The Handmaid’s Tale
The Emmy Award winning (the first for a streaming service) The Handmaid’s Tale is one of the most important TV dramas since The Wire. It has just finished it second season
Based on the 1985 novel by Margret Atwood of the same name. The Handmaid’s Tale is a dystopian drama set in near future America where fertility rates have collapsed and a Christian fundamentalist group have taken rule of the US. Under this totalitarian regime women are not allowed to work, hold money or read. The few fertile women are forcibly taken as “handmaids”. The Handmaids are assigned to the elite of the Gilead regime and are raped by their masters in order to bear children for them and their wives
Told through the eyes of Jane (renamed Offred) played brilliantly by Elisabeth Moss (for which she also won an Emmy) she is assigned to the home of Gilead commander Fred Waterford. The show switches between her life as a Handmaid as well as a series of flashbacks to her life as Gilead began to take over, being on the run with her family and her capture, and enslavement.
Despite its future / near future setting The Handmaids Tale uses clever product design to give you into a false sense that this could possibly be 100 of years in the past then gives you a stark reminder by then showing you modern day cars and guards with machine guns.

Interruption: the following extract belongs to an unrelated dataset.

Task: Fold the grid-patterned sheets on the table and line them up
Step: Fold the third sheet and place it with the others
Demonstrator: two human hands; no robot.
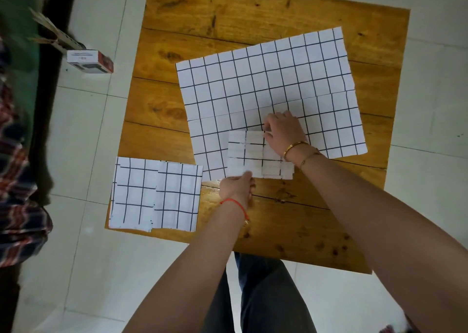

The Handmaid’s Tale throws you into the nightmares and horrors of what is happening in the oppression of women all over the world – bringing it into one place. Women are being forced into sexual slavery (including the western world which many forget). In Saudi Arabia women are only now being allowed to drive and recently a woman was arrested there for wearing a miniskirt.
We are living in the Trump era and the times of right wing fundamentalism. The separation between church and state is closing. This can be seen in abortion rights being reduced in many states (there has been some good with Ireland repealing the 8th amendment) and the US becoming more totalitarian where people are willing to give up freedoms for a sense of security.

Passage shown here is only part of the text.